Затем божество заговорило, и все в глубоком безмолвии слушали его.
Тарзан был уверен, что только Бог способен без всякого оружия, без стрел и
копий внушить неграм такой ужас, что они стоят на месте с широко раскрытыми
от страха ртами. Тарзан относился к чернокожим с презрением именно
вследствие их болтливости: точно мартышки болтали они всякую чепуху и бежали
от врага. Большие же, взрослые самцы племени Керчака почти не говорили, но
зато дрались по каждому поводу. Лев Нума тоже был не очень разговорчив, а из
всех зверей джунглей он был наиболее воинственным.
В эту ночь Тарзан был свидетелем странных, непонятных явлений. Не умея
их объяснить, он приписывал их действиям неведомого, непонятного Бога. Он
присутствовал при странной церемонии вручения боевых копий трем юношам --
церемонии, которой уродливый кудесник постарался придать жуткий,
фантастический характер.
С неослабным интересом наблюдал он, как на трех черных руках были
сделаны одинаковые надрезы, и как обменялись юноши кровью с вождем Мбонгой.
Это был один из обрядов церемонии кровного братства. Кудесник с дикими и
грозными заклинаниями погрузил хвост зебры в большой чан с водой,
сопровождая свои действия дикой пляской и прыжками.

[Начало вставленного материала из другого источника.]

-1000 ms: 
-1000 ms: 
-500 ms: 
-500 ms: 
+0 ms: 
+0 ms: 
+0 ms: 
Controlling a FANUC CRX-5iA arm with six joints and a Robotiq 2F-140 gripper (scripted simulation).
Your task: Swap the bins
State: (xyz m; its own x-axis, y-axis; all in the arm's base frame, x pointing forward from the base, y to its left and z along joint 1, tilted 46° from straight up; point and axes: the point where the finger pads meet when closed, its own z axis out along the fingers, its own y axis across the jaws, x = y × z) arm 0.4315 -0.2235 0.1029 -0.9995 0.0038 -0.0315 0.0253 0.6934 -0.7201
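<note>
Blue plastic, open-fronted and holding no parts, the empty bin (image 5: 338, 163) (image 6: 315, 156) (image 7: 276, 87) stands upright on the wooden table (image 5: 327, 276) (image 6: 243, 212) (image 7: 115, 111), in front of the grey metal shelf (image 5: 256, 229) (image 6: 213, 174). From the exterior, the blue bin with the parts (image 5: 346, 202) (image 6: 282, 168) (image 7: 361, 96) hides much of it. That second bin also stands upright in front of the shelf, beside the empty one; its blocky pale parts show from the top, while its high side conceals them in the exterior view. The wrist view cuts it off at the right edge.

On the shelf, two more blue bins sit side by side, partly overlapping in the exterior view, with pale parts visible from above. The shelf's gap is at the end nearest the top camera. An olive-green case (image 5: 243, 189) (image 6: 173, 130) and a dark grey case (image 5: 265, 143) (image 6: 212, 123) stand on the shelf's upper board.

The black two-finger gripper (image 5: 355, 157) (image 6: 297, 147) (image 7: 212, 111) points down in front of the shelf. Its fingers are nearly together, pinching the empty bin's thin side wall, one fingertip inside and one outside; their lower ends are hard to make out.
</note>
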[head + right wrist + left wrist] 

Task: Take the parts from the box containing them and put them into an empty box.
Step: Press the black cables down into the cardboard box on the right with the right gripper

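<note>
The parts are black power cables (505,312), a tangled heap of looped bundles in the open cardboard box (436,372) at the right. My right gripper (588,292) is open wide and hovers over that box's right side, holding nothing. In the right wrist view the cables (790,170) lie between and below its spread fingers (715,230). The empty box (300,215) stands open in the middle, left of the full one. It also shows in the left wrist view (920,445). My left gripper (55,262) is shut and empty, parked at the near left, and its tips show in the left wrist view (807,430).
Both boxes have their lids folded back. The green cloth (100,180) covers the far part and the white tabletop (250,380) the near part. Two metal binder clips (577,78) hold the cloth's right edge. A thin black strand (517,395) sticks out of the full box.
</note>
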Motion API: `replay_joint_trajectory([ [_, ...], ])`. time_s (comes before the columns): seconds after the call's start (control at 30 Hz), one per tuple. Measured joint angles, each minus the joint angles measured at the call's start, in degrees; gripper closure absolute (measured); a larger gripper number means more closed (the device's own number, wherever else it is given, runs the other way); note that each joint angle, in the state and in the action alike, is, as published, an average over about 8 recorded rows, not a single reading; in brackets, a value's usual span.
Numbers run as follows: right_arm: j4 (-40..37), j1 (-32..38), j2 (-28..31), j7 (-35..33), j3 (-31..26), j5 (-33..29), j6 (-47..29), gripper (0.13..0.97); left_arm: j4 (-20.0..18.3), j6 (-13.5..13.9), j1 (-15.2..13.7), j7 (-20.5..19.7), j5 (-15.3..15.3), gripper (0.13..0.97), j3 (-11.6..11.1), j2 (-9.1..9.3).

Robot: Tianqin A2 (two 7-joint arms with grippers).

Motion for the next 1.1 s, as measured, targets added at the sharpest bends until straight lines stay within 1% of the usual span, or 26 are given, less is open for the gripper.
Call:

Затем он окропил головы
и грудь юношей волшебной водой. Если бы человек-обезьяна понял истинное
значение и смысл этого акта, если б он знал, что волшебная вода делает
человека невредимым и бесстрашным, он одним прыжком очутился бы между ними и
присвоил бы себе и хвост зебры и основательную порцию воды из чана.
Но он ничего не знал и поэтому сильно удивлялся не только действиям
негров, но и той странной дрожи, которая, точно мурашки, пробегала по его
спине. Ему передалось состояние гипноза, которое объединяло и удерживало
теперь чернокожих в крайнем истерическом возбуждении.
Чем больше Тарзан углублялся в свои наблюдения, тем более он проникался
убеждением, что видит перед собой Бога. Вместе с уверенностью в нем
рождалась решимость во что бы то ни стало заговорить с божеством. А для
Тарзана-обезьяны решить -- значило действовать.